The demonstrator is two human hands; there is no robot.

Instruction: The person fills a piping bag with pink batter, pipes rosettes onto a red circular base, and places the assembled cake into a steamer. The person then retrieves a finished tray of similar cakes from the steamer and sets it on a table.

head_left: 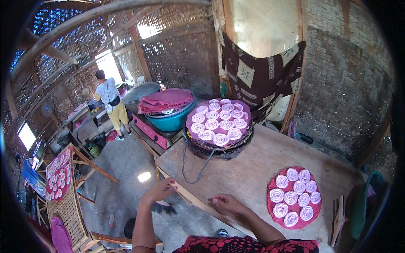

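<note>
My left hand (162, 189) is by the table's front edge, its fingers a little apart and nothing seen in them. Over the same edge, further right, my right hand (230, 205) has loosely bent fingers, with no object visible in it. To its right, a round red cloth mat (273, 207) lies flat on the wooden table (251, 168), bearing several pale purple piped swirls (290, 197). At the table's back left, a similar purple mat (205, 110) with several swirls tops a round dark stack (223, 152). A grey cord (184, 168) hangs from that stack.
A teal basin (168, 122) piled with pink cloths (166, 101) stands behind left. A person (110, 97) works at the far left. A woven rack (69, 215) holds another swirl-covered mat (59, 176). Wooden sticks (337, 221) and a green tub (366, 206) are at right.
</note>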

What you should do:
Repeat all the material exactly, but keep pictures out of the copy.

Response to this exercise:
The demonstrator is two human hands; there is no robot.

Instruction: The person fills a piping bag with pink batter, pipes rosettes onto a red circular base, and places the assembled cake into a steamer. The person then retrieves a finished tray of similar cakes from the steamer and sets it on a table.

head_left: 

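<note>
My left hand (162, 189) is by the table's front edge, its fingers a little apart and nothing seen in them. Over the same edge, further right, my right hand (230, 205) has loosely bent fingers, with no object visible in it. To its right, a round red cloth mat (273, 207) lies flat on the wooden table (251, 168), bearing several pale purple piped swirls (290, 197). At the table's back left, a similar purple mat (205, 110) with several swirls tops a round dark stack (223, 152). A grey cord (184, 168) hangs from that stack.
A teal basin (168, 122) piled with pink cloths (166, 101) stands behind left. A person (110, 97) works at the far left. A woven rack (69, 215) holds another swirl-covered mat (59, 176). Wooden sticks (337, 221) and a green tub (366, 206) are at right.
</note>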

No further answer will be given.